Photography has many genres,  landscape, portrait, sport,  to name but a few,  but surely the most challenging and difficult must be holiday photography.Now to be clear I am not talking about the photographs which is used to decorate those glossy holiday brochures. Nor am I talking about travel photography, which is where you go off to some exotic location purely to take photographs. Holiday photography is when you go somewhere with your partner and kids, primarily as a break, but at the same time you try and sneak some photography in.

The first challenge is just finding the time to take images. However understanding your partner is, at some point there will be a conflict between your desire to take photos and your responsibilities as a parent and partner.  When the kids want to be driven to the beach, it is not a good time to suggest you instead hike up a mountain in 40 degrees heat, to get that panorama shot. In the end you just have to fit the photography in those small irregular gaps in the holiday schedule, which is not very conducive to carefully crafted images .

The second issue are holiday location themselves. For example this year we went to Dubrovnik in Croatia. The Dubrovnik old city is a wonderful old medieval town on the azure Adriatic coast and should be a photography dream. However its beauty and accessibility also means you will be joined by thousands of other tourists, all jostling to try and do exactly what you want to do.

In Dubrovnik this has been exacerbated recently by being one of the filming locations for something called game of thrones, which apparently is not a Croatian game show, but some fantasy TV series.  Seriously though, I think at least 50% of the visitors were more excited by visiting the set of fictional kingdom, than the actual history that they were walking through.

One of the original Game of Thrones story boards

Anyway I digress.

The problem is that old town Dubrovnik is not a big place. It is about the size of a large village, and you can easily cover it in about 2 hours. Add the thousands of visitors all armed to the teeth with cameras, and pretty well every angle of Dubrovnik has been photographed to death at some point.

This is fine if all you want is a memory of your visit, but if you are trying to to create some unique viewpoint or an image that stands out from the crowd…. well good luck with that. (As lovely as Dubrovnik is, it can be a difficult place to get a photo, due to the fact there seems little control over what is put on the outside of buildings. Perhaps understandable considering the heat there was a plethora of air conditioning units, which are as ugly as sin and it is difficult to avoid in any image. If I ever do a book on Dubrovnik, it will be called Cats, Swifts and air conditioning units)

Not sure all residents are as enthused with Dubrovnik’s new popularity.

Then you have to contend with the tourists themselves. Put a large number of people in a small area, all trying to achieve the same thing and you will get conflicts. Basically everyone is jostling trying to get that iconic shot (which will all look the same) and sometimes they almost came to blows as people tried to get a clear shot of some film backdrop.  Basically unless you are very lucky your shot will have tourists in them, and unless you want to spend months photo-shopping them out, you just have to accept this.

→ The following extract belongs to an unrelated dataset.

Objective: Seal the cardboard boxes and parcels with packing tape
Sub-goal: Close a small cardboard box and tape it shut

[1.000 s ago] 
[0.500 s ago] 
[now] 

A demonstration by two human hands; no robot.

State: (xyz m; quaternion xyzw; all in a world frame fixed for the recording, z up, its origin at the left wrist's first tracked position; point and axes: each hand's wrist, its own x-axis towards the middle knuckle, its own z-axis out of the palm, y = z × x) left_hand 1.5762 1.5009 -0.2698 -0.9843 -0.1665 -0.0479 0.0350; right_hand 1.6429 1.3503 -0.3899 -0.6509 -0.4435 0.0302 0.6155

To get around this and after getting special dispensation from my wife (who said “fine, just don’t wake me up”), I went into the town at 6 a.m, which was the earliest bus I could get. I thought that I could take some shots before the madding crowd arrived, only to find that this was the time when deliveries were made across the town meaning people were replaced by vans and lorries delivering essential supplies of bottled water and lager (Same thing? – Ed). Of course I could of gone in at 3 a.m. and got some nighttime shots, but a) After previous bad experiences I hadn’t taken a tripod and b) I was reliant on public transport who for some reason decided that catering for lone photographers was not a big part of their business plan.

Apparently this was in Game Of Thrones (The stairs, not the dress)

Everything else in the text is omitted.